The grain endogenous hormones such as indole-3-acetic acid (IAA) and abscisic acid (ABA) significantly affect the rate and duration of grain filling14. Drought stress during grain filling increases the ABA content, which induces the increase of the rate and early suspension of duration15. Yang and Zhang2 found that high grain ABA content under moderately soil-dried condition increased the rate, whereas too high ABA content under severely soil-dried condition reduced the rate of grain filling. Application of exogenous ABA at middle grain filling stages could regulate sink activity, grain weight was noticeably reduced with high ABA spraying concentration and mildly increased with low concentration16. Guoth et al.17 found that drought-tolerant wheat genotypes only exhibited higher ABA content at early grain filling, and the sensitive cultivars maintained high ABA levels in the later grain filling stages, which led to a decreased grain yield.
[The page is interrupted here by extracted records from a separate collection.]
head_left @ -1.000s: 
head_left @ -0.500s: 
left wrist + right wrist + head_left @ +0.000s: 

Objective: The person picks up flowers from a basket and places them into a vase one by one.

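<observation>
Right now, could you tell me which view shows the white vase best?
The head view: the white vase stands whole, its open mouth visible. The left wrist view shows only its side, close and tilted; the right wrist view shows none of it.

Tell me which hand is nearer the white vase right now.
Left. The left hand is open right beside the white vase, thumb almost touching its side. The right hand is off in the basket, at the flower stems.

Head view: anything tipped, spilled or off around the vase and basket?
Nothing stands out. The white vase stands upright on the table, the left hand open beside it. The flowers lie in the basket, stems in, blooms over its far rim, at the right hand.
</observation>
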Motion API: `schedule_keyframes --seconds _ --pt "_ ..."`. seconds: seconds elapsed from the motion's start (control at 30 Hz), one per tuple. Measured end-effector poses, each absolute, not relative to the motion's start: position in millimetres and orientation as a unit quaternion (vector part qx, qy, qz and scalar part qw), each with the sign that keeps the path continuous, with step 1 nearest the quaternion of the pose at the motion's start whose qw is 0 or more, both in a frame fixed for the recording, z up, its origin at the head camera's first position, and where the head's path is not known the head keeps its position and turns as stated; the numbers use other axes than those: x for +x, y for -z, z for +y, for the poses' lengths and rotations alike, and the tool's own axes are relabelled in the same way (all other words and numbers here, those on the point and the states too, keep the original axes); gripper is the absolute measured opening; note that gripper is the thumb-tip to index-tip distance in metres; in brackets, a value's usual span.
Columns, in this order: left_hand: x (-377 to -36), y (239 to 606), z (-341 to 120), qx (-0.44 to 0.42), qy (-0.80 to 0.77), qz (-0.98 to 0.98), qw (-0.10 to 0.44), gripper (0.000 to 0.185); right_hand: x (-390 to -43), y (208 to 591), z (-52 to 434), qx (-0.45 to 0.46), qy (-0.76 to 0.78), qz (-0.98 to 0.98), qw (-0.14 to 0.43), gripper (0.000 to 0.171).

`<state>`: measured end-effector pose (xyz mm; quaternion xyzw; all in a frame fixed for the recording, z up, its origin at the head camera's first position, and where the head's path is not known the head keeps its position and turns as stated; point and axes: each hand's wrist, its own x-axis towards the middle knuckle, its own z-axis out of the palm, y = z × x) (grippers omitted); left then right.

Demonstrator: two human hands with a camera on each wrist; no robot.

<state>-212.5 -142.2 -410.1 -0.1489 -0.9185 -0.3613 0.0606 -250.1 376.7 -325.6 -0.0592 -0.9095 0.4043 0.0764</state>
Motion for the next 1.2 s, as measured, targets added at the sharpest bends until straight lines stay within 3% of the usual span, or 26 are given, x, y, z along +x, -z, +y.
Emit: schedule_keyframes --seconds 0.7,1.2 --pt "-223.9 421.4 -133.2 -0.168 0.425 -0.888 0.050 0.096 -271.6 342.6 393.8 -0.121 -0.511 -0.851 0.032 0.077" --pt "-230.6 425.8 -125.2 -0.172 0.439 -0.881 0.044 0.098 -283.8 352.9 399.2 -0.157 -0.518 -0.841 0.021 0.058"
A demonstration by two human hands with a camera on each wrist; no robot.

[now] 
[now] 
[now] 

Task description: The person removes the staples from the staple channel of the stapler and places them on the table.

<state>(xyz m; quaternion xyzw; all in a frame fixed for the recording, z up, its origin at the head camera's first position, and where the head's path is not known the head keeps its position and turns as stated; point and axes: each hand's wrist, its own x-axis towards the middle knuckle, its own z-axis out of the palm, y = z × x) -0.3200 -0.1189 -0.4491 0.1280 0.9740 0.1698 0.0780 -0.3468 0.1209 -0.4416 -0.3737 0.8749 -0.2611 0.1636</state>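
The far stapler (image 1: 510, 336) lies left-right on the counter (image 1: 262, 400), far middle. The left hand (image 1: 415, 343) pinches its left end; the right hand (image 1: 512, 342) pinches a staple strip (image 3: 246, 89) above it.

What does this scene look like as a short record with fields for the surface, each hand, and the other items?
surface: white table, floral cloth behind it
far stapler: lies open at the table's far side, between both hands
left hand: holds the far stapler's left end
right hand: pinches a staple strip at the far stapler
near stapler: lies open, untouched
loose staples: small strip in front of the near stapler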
Lv et al.18 and Liu et al.19 observed that post-anthesis water stress decreased the wheat grain weight and grain filling rates due to the decrease of grain IAA and ABA contents at the early and middle stages of grain filling. Our early studies reported that waxy maize flour and starch physiochemical properties were changed by drought after pollination20,21. Starch formation and accumulation were co-adjusted by a series of starch synthetic enzymes and endogenous hormones, and clarfying the effects of post-silking water deficit on those enzymes and hormones could improve our understanding on starch development under drought conditions. In the present research, the grain filling and starch accumulation were clarified, the activities of starch synthetic enzymes and contents of endogenous hormones (ABA and IAA) in response to post-silking water deficit were studied. The results may offer a reference for drought-stressed starch formation of rainfed waxy maize that undergo water deficit after silking.
Results
Grain filling
Water deficit did not affect the grain fresh weight, volume, and dry weight before 10 days after pollination (DAP), but they were restricted thereafter. The reduction gradually increased with grain development. At maturity (40 DAP), the grain fresh weight, volume, and dry weight were reduced by 33.3%, 40.0%, and 32.3% in 2014 and by 21.7%, 24.3%, and 18.3% in 2015, respectively (Fig. 1). The grain moisture content was slightly affected by drought, whereas the reduction was significantly affected at 10 and 25 DAP in 2014 and 30 DAP in 2015, and not affected at the other stages. The grain filling rate in 2014 was similar to control before 5 DAP, increased by drought at 6–10 DAP, and decreased thereafter. The value in 2015 was not affected by drought before 10 DAP, decreased at 11–15 DAP, not affected at 16–20 DAP, increased at 21–25 DAP, and decreased thereafter.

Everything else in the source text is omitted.